#### Task prompt
Retype every line from the start of the data down to and including the line with "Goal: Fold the". Skip the pictures.

#### Dataset content
= Beginning of Section =

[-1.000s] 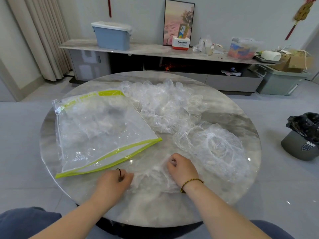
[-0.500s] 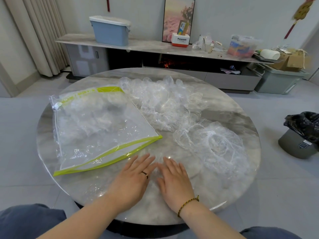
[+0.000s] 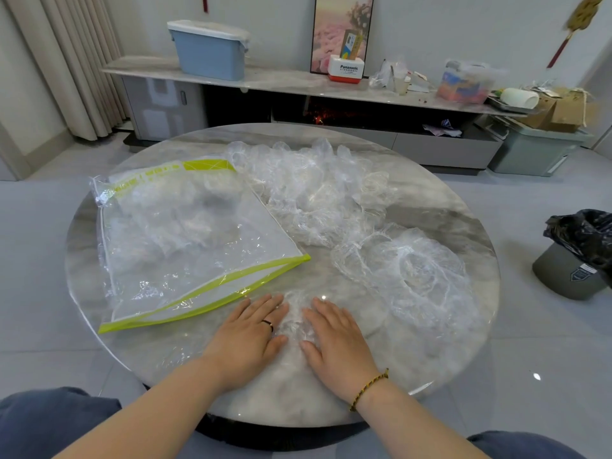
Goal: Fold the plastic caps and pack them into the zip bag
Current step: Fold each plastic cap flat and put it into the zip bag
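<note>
Fingers [image 3: 265,309] of my left hand [image 3: 246,339] lay straight and spread, and so did those of my right hand [image 3: 337,342]. Both palms were down, side by side, pressing one plastic cap [image 3: 294,318] flat against the table [image 3: 447,207] close to its near edge. Neither hand gripped anything. The film showed crinkled in the gap between my hands. Just beyond my left fingertips lay the zip bag [image 3: 185,240], across the left side of the table, with crumpled clear plastic already inside it. A loose heap of caps [image 3: 314,193] sat toward the far edge, and one open cap [image 3: 407,273] lay spread out toward the right edge. I judged the cap to be almost weightless, limp and slick, likely to spring back or slide once the pressure came off. The gathered elastic rim looked like the best place to pinch it. A flat palm should hold each fold before it goes to the bag mouth.
</note>
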Tool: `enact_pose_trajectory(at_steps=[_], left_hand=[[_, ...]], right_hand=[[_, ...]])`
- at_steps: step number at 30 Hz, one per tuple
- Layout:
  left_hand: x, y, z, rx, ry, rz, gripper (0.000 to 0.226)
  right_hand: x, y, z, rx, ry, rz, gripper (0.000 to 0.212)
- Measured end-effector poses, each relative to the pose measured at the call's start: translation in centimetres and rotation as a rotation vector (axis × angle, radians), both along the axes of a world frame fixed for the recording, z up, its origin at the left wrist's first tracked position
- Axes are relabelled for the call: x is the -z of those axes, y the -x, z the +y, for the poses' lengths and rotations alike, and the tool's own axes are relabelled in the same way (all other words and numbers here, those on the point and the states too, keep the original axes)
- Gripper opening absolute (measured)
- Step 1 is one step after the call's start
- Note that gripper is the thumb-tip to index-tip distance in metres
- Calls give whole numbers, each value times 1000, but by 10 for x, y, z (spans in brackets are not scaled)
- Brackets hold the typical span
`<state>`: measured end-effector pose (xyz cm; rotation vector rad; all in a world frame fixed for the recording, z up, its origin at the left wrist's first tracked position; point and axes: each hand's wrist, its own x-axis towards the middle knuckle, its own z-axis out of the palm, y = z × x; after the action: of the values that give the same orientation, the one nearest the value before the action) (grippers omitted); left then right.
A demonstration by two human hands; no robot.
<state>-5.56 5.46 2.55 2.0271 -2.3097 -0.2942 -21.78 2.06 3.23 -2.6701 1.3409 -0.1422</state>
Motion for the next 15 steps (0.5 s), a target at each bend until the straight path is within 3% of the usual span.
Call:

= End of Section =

#### Answer to this task
[-1.000s] 
[-0.500s] 
[+0.000s] 
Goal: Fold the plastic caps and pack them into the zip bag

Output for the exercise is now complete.